_Problem description_. Print the whole listing exactly.

_Information shown_.
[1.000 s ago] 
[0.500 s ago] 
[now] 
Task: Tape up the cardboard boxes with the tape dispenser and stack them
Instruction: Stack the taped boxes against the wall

_Expected output_.
[1.000 s ago] 
[0.500 s ago] 
[now] 
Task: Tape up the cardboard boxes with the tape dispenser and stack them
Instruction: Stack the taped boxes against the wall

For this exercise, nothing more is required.